Work item: Under this line are the records; write out word for word the part that begins at the line containing "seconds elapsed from" and ends at the line containing "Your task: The", and no more.

The data:
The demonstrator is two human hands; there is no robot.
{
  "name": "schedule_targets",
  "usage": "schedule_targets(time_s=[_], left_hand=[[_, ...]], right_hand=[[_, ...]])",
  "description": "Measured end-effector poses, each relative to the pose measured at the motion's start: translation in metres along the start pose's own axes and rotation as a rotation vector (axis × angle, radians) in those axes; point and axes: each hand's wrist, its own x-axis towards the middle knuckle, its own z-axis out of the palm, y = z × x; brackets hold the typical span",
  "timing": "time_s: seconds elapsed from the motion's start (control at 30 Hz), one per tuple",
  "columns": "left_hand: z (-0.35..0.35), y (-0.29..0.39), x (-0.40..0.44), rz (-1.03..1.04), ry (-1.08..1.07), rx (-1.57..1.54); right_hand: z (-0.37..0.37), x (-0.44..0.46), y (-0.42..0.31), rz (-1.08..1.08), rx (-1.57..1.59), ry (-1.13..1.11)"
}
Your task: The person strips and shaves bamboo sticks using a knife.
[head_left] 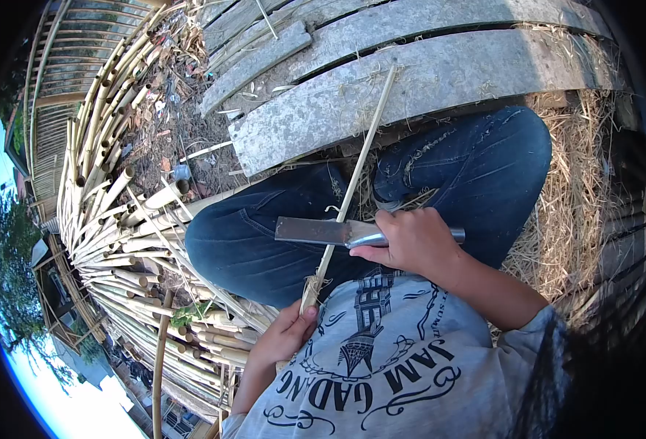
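Observation:
My right hand (422, 241) is wrapped around the metal handle of a broad-bladed knife (312, 230), its flat rectangular blade pointing left. That blade lies across a long, thin bamboo strip (364, 157), at about the height of my lap. Near my shirt, my left hand (290, 331) grips the strip's lower end, where fine shavings cling. From there the strip slants up between my bent legs, and its far end rests on the grey planks (301, 121). A small curl of bamboo stands out beside the blade.
Many cut bamboo poles (129, 282) lie heaped on the left. Shavings (568, 197) cover the ground at right and litter the planks. A loose short board (257, 66) lies on top of the planks. A bamboo fence (88, 47) stands at upper left.

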Motion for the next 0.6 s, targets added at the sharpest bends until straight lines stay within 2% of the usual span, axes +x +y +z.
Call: schedule_targets(time_s=[0.07, 0.1, 0.17, 0.3, 0.37, 0.43, 0.5, 0.53, 0.6], left_hand=[[0.006, -0.002, 0.002, 0.141, 0.111, 0.004], [0.006, 0.003, -0.007, 0.147, 0.174, 0.03], [0.008, 0.002, -0.007, 0.17, 0.165, 0.072], [0.005, -0.005, 0.0, 0.106, 0.141, 0.004], [0.012, 0.0, -0.001, 0.129, 0.14, 0.031], [0.02, 0.012, -0.008, 0.129, 0.189, 0.122], [0.016, 0.011, -0.012, 0.173, 0.212, 0.116], [0.013, 0.008, -0.01, 0.169, 0.222, 0.109], [0.006, 0.002, -0.001, 0.134, 0.147, 0.065]], right_hand=[[0.005, -0.003, -0.013, -0.037, -0.066, -0.027], [0.008, 0.005, 0.0, -0.07, -0.023, 0.014], [0.001, 0.005, 0.037, 0.0, -0.13, 0.14], [-0.004, 0.006, 0.013, 0.063, -0.112, 0.005], [-0.005, 0.005, -0.007, -0.001, -0.038, -0.074], [-0.005, 0.002, -0.008, -0.059, -0.074, -0.066], [-0.003, 0.002, 0.034, 0.09, -0.1, 0.041], [-0.007, 0.002, 0.043, 0.032, -0.126, 0.093], [-0.008, 0.008, 0.027, 0.053, -0.105, 0.036]])
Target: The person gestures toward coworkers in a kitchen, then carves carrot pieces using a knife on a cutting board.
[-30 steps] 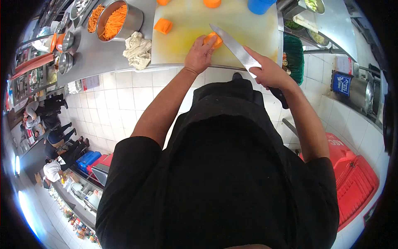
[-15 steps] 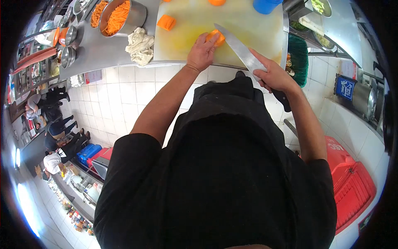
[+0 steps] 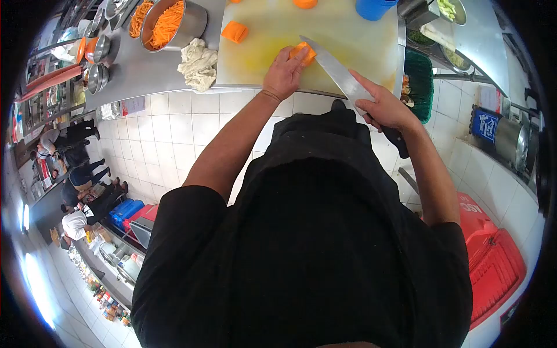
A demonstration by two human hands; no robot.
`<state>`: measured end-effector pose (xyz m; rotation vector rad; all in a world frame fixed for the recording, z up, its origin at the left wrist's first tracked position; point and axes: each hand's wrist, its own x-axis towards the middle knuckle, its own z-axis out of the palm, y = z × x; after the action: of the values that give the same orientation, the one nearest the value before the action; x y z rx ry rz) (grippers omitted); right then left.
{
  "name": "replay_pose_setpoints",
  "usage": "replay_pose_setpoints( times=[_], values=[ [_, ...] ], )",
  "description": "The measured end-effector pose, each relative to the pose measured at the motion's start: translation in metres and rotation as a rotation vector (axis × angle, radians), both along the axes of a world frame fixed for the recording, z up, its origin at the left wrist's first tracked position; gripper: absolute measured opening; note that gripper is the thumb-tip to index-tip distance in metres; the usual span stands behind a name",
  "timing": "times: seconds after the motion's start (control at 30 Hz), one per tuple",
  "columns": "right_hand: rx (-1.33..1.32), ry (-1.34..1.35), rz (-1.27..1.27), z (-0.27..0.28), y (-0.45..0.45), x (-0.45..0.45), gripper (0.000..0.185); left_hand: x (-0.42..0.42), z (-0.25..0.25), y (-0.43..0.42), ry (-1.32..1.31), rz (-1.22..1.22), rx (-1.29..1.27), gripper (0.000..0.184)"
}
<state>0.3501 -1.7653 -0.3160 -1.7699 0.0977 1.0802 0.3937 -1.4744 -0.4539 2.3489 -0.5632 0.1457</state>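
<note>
My left hand (image 3: 282, 75) is closed on a squared-off carrot piece (image 3: 306, 54), pressing it to the white cutting board (image 3: 255, 65). The fingers cover part of the piece. In my right hand (image 3: 384, 105) is a chef's knife (image 3: 337, 72), gripped where the dark handle meets the blade. Its blade slants up and left, with the tip just above the carrot piece; whether the edge touches it I cannot tell. Another carrot chunk (image 3: 235, 32) lies at the board's left side, and a further orange piece (image 3: 304, 3) is at the top edge of view.
Left of the board are a crumpled cloth (image 3: 198, 65) and a metal pot (image 3: 196, 24) of carrot strips (image 3: 167, 26). A blue container (image 3: 376, 8) stands at the board's upper right. A green-lined bin (image 3: 425, 87) and red bin (image 3: 493, 267) are to my right. Several people are far left.
The view has shifted very slightly. My hands, the knife and the carrot piece keep the same positions on the board. A person in the far left background has moved a little.
</note>
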Motion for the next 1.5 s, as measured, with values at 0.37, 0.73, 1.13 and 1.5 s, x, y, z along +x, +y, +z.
replay_pose_setpoints(
  times=[0.37,0.73,1.13,1.5],
  values=[
    [0.007,-0.024,0.004,0.001,0.002,-0.004,0.076,-0.001,-0.002,-0.001,-0.005,0.005,0.02,0.048],
    [0.072,-0.025,-0.091,-0.013,0.01,-0.007,0.076,0.001,0.001,0.0,-0.043,0.006,0.023,0.048],
    [0.136,-0.004,-0.11,-0.021,0.011,-0.013,0.075,0.003,-0.001,-0.001,-0.052,0.021,0.008,0.043],
    [0.094,-0.019,-0.316,-0.014,-0.02,-0.061,0.075,0.024,-0.008,0.014,0.092,0.196,-0.304,0.032]
  ],
)
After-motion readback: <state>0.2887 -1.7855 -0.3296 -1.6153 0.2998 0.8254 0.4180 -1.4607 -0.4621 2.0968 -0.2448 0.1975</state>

Response for this exercise:
  "timing": "time_s: seconds elapsed from the motion's start (control at 30 Hz), one per tuple",
  "columns": "left_hand: z (-0.35..0.35), y (-0.29..0.39), x (-0.40..0.44), rz (-1.03..1.04), ry (-1.08..1.07), rx (-1.57..1.54); right_hand: z (-0.37..0.37), x (-0.44..0.46), y (-0.42..0.31), rz (-1.08..1.08), rx (-1.57..1.59), ry (-1.13..1.11)"
}
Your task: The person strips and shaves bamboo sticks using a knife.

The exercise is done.